Until we as people of faith can come together in common purpose, given strength and resources by the Spirit of our God…
… until we truly commit to act in love, living into our created nature as the image of our God…
…until that day we too are suffering.
I am sure there are some who will say that this is an impossible dream and that there is no way we will ever come together to that extent, even as people supposedly of ‘one faith’. And I am sure as well that some will hear this plea as only the ravings of a dreamer or a madman, or at the very best as the mumblings of another socialist crackpot.
And there probably was a time when I too would have had similar feelings, a time when I was comfortably ignorant in my understanding of my special privilege and protections, sufficiently unaware of my complicity in the degree of global systemic social inequity that leaves so many in the deepest of sorrow and need.
But I am there no longer. And I am also one who believes that the answers to all of this may not be as hard to find as it would seem. For loving one another, truly putting oneself out there as a ‘vessel of willing usefulness for the Holy Spirit’ will slowly and surely begin to turn the tide, and bring about real substantive social change that is the work of that same Spirit of our God.

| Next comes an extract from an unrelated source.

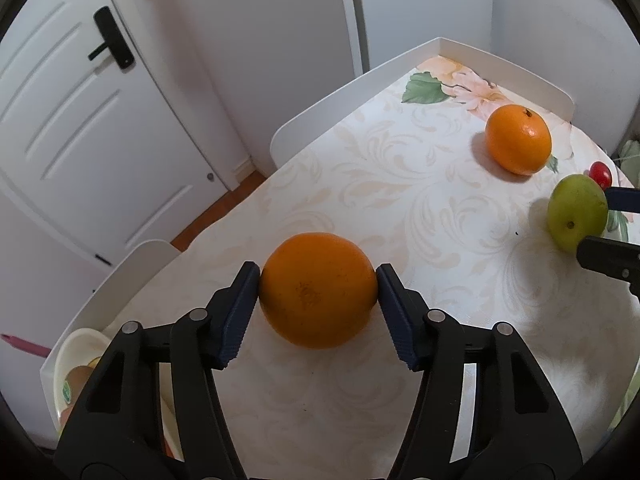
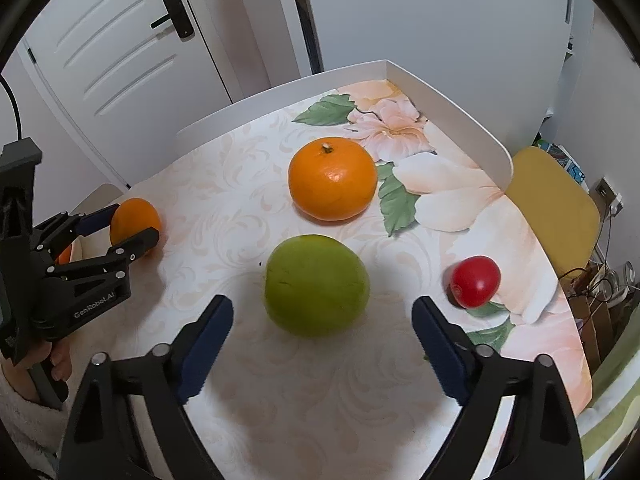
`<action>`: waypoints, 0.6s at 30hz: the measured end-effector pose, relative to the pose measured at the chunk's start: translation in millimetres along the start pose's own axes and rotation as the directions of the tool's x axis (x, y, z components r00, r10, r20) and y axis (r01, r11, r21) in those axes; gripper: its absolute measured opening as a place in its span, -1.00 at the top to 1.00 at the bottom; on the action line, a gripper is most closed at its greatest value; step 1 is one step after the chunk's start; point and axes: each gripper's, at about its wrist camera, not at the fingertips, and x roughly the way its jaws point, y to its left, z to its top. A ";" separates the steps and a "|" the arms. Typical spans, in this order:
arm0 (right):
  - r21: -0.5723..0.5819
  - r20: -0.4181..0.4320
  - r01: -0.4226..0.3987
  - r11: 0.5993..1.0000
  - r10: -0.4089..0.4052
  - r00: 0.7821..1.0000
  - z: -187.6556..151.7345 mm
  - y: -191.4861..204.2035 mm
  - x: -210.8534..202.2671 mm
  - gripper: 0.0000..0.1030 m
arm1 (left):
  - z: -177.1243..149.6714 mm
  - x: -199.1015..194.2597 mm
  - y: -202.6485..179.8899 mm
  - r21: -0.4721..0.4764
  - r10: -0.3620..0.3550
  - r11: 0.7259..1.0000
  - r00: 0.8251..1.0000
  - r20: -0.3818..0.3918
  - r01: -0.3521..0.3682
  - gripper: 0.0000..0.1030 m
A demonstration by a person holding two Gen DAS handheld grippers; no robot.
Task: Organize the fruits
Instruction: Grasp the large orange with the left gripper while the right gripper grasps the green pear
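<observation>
Now left gripper (image 1: 318, 294) clamps orange (image 1: 318, 290) on table (image 1: 400, 184); right gripper (image 2: 322, 322) spread wide w/ green fruit (image 2: 316, 290) betw. fingers, not touching.

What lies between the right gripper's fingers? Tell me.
Nothing is gripped: the right gripper is open, with the green fruit just ahead of the gap and bare tablecloth between the fingers, seen in the right wrist view.

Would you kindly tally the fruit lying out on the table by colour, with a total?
Orange: 2, the held orange and the free orange
Green: 1, the green fruit
Red: 1, the red fruit
Total: 4
</observation>
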 end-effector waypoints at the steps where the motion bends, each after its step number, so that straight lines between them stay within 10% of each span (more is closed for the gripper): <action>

For if one can start, then two can as well…and if two can, then a small group can also…and soon, the power of love will begin to overwhelm and stifle the far weaker power of hate and division, and the possibility of seeing real change and real hope will begin to emerge among us.
Jesus simply asked us to love…and to do so here and now…not just to gain points that would get us to Heaven, but rather in order that the love of God could begin to wash over the whole of the land, so that a time of truly living for one another could begin to be our lived experience, and not just the words of Prophets of so long ago.
It will not be easy, it never has been…but each one of us can be a part by sharing the love which has already been poured into our hearts out into the hearts and lives of others…and that my friends, is our only real call…
We are living within a time of the greatest of testing, as well as in a time of great temptation just to ‘wait and see what will happen on its own’ over the course of the immediate future. But we cannot give in to that temptation to sit idly by, for people are dying because of a lack of love…people are killing one another in the name of God…and this must be turned around.
I do not think our call to love one another can be better expressed or be more deeply challenging than in the famous words of Mahatma Gandhi who simply said, ‘Be the change you wish to see in the world’.
‘Be the change you wish to see in the world’…
So, in this time of testing and trial, let us be quick to listen…and even quicker to love bravely and without reserve…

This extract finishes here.